# Which $n$ will satisfy $\phi(n)=2n$?

The full question says: Perfect numbers satisfy $$\sigma(n)=2n$$. Which $$n$$ satisfy $$\phi(n)=2n$$?

My response is that for $$n=p_1^{e_1}p_2^{e_2}\dots p_k^{e_k}$$, an alternate expression of the $$\phi$$-function gives

$$\phi(n)=n\left(1-\frac {1} {p_1}\right)\left(1-\frac {1} {p_2}\right)\dots\left(1-\frac {1} {p_k}\right)$$

And this expression suggests that $$\phi(n)$$ must be less than or equal to $$n$$, so that there could be NO $$n$$ (other than one) that would satisfy the condition.

Is my argument sound?

• yes, $\phi(n) < n$ unless $n=1$ Commented Jul 20 at 1:15
• You don't need the formula.
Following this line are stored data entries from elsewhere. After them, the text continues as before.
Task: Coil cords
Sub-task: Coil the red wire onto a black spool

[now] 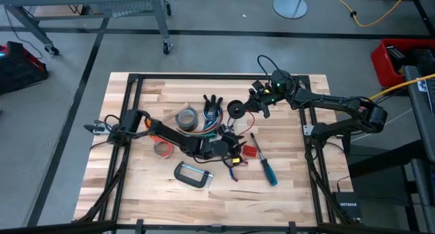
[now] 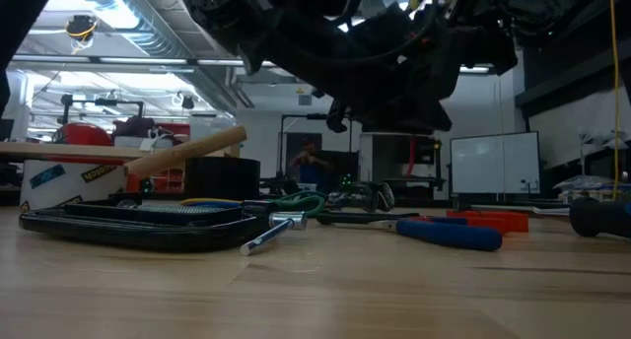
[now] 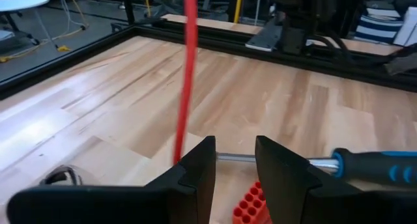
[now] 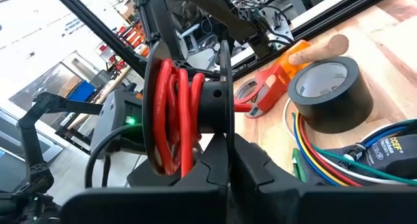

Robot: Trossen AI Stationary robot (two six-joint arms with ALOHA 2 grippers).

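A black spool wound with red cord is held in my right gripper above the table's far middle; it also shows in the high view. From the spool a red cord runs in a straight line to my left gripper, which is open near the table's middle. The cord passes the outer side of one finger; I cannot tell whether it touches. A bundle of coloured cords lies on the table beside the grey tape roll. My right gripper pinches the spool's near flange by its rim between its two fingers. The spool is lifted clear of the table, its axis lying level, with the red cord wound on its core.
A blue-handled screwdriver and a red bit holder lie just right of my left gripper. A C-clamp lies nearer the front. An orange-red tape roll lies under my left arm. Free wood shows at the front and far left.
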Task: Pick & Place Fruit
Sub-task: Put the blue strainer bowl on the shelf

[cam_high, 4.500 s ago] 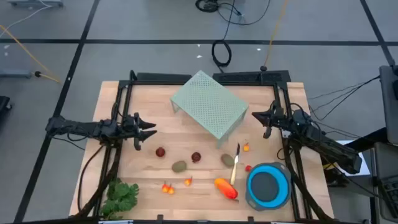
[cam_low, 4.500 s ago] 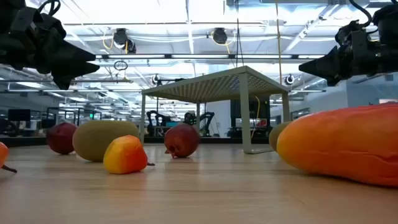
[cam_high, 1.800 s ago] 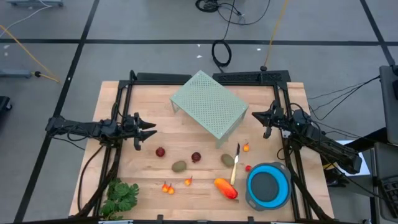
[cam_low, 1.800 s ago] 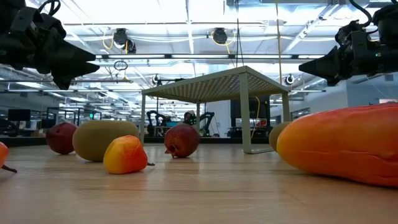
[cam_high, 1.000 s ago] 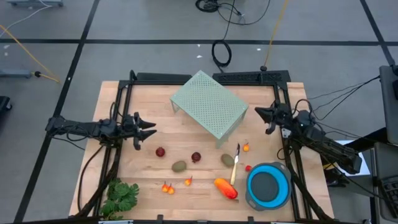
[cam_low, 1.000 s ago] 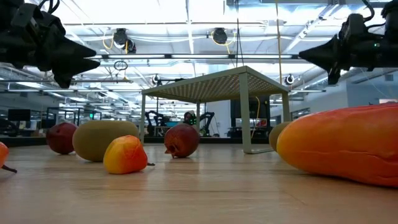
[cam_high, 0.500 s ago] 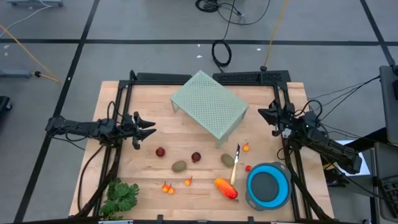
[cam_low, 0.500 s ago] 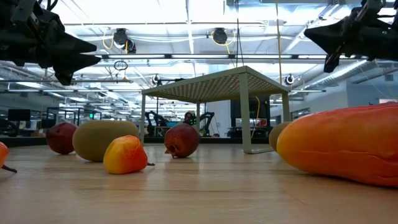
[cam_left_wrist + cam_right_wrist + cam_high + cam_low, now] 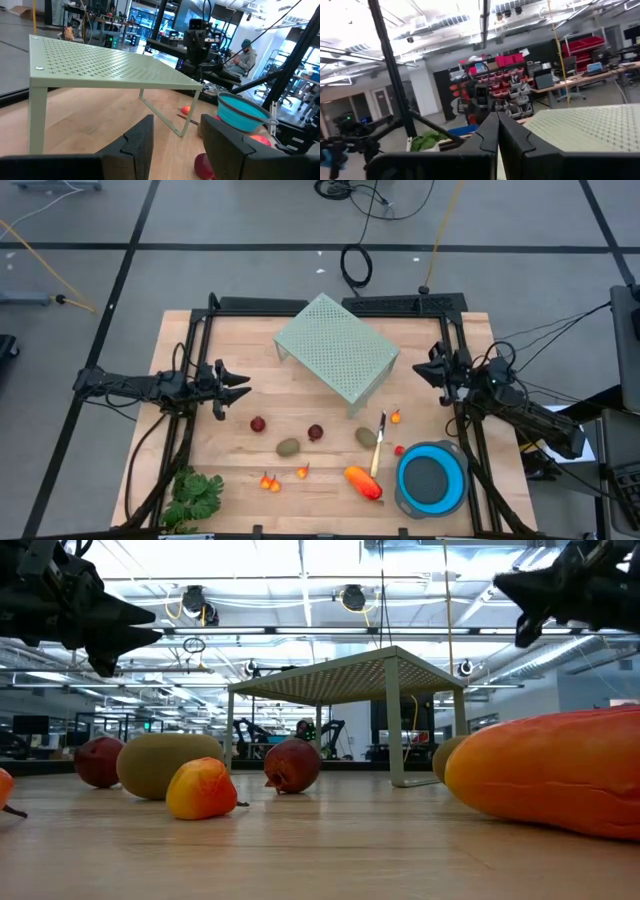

More simply by definition $\,\phi(n)\,$ counts which of the $\,\color{#c00}n\,$ integers $\,1,2,3,\ldots,n\,$ are coprime to $\,n,\,$ so $\,\phi(n)\le \color{#c00}n < 2n.\ \$ Commented Jul 20 at 1:38
• For a solution-verification question to be on topic you must specify precisely which step in the proof you question, and why so. This site is not meant to be used as a proof checking machine. Commented Jul 20 at 1:39
• @BillDubuque, thank you for your comments. Could you please point me to some place where I can review the purposes of the site so as not to abuse the privilege of using the site? I sought to find a similar question so as not to duplicate an existing question. I am studying by myself, so I have no one that I can ask about these things. So any suggestions are appreciated. Commented Jul 20 at 2:22
• It would be more interesting to consider the equation $\phi(2n)=n$ instead. As it turns out, the solutions to that equation are exactly the powers of $2$. Commented Jul 20 at 3:27

More precisely, your conclusion is that the formulation of $$\phi$$ given shows if $$n$$ has any prime divisors, then $$\phi(n) < n$$.
But that doesn't mean that, for your final candidate of concern, $$\phi(1)=2$$. In fact, $$\phi(1) = 1$$.
So no positive integers whatsoever satisfy $$\phi(n)=2n$$.